The economic effects of land sales have, however, also had an important effect on caste consciousness. Many of the newly enriched farmers of Gurugram belong to otherwise socially discriminated castes and new land-wealth has led to conversations about their impoverished past, its connection with their caste position and the fact that even though their material conditions may have improved, they are still be treated with lack of respect by those who see themselves as higher in the caste hierarchy. Money from land sales may have led to large houses and expensive German-made luxury vehicles, but not necessarily a different attitude towards those with such improved standards of living. There is a great deal of discussion about the injustices of caste and its hierarchies. And yet, I have not come across anyone from among this population who actually advocates for the removal of caste as a system. People chafe against discriminatory attitudes towards them, simultaneously as they express pride in their caste identity and its various characteristics.

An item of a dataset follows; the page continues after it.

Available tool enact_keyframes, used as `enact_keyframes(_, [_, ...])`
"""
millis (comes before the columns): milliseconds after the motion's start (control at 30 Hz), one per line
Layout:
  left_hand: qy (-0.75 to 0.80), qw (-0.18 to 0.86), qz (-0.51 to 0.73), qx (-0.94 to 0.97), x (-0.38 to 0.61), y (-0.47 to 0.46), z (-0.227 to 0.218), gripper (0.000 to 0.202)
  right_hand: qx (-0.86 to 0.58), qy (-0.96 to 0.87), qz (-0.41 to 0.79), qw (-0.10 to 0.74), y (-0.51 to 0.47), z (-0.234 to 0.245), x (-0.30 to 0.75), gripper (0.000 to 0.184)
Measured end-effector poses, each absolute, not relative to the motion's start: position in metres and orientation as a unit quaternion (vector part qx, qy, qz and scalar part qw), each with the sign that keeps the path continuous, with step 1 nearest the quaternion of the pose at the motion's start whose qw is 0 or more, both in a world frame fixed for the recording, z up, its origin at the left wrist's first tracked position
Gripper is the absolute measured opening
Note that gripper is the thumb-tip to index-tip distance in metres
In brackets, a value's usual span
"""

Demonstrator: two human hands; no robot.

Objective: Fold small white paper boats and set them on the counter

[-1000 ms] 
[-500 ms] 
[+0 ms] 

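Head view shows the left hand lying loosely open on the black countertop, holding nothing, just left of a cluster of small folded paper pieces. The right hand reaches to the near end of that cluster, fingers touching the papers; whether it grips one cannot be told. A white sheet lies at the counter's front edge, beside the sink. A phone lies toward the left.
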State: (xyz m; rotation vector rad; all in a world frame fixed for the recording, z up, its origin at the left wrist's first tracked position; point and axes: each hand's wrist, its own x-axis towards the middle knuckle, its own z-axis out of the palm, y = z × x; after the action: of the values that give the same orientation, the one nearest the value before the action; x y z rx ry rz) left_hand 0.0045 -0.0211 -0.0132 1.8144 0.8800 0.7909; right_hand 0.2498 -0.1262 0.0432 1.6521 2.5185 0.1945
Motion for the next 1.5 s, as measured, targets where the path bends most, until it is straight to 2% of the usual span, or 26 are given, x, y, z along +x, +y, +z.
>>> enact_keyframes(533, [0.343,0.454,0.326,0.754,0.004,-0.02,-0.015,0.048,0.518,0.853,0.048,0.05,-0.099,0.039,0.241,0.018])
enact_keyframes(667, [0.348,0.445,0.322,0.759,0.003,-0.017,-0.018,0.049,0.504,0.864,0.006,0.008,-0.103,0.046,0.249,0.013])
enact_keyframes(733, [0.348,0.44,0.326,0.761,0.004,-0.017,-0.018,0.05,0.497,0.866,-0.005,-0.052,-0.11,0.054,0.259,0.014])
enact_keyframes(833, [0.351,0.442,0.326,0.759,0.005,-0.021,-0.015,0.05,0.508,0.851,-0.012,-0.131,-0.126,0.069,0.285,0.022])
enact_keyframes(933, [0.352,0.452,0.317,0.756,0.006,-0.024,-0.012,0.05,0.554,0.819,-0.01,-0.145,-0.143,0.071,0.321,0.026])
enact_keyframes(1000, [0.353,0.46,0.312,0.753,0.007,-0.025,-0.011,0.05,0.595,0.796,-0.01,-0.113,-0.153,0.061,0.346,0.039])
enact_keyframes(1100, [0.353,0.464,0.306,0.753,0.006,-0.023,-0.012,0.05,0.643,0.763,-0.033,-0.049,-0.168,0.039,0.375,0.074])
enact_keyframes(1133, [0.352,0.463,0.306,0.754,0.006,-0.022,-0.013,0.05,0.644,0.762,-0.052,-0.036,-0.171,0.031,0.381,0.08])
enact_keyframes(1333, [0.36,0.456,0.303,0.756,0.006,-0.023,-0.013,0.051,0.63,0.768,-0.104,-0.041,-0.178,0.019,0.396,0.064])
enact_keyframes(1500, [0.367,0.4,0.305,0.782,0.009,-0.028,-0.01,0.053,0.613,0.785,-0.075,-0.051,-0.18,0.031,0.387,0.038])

They speak engagingly and fondly about the kinds of foods, clothing, rituals and the various other social aspects that are seen to define the characteristics of their caste.

At the other end of the scale, it is common to find many “upper caste” Indians who condemn caste-based discrimination but, just as fondly, speak of their caste identity as a cultural phenomenon. That is, they speak of caste as an ethnic rather than hierarchy-based identity. Those from non-discriminated castes may speak of the varieties of cooking styles and food ingredients that are specific to their groups and cultural attitudes towards education and inclinations towards a cosmopolitan lifestyle. The two attitudes – against caste discrimination but fondness for caste identity – sit alongside each other, and one does not displace the other. Anti-caste Brahmins from different parts of the country will often speak of their regional specificity, and “progressive” Kayasths elaborately describe their ‘Kayasthness’ without necessarily viewing it as linked to any form of hierarchical framework.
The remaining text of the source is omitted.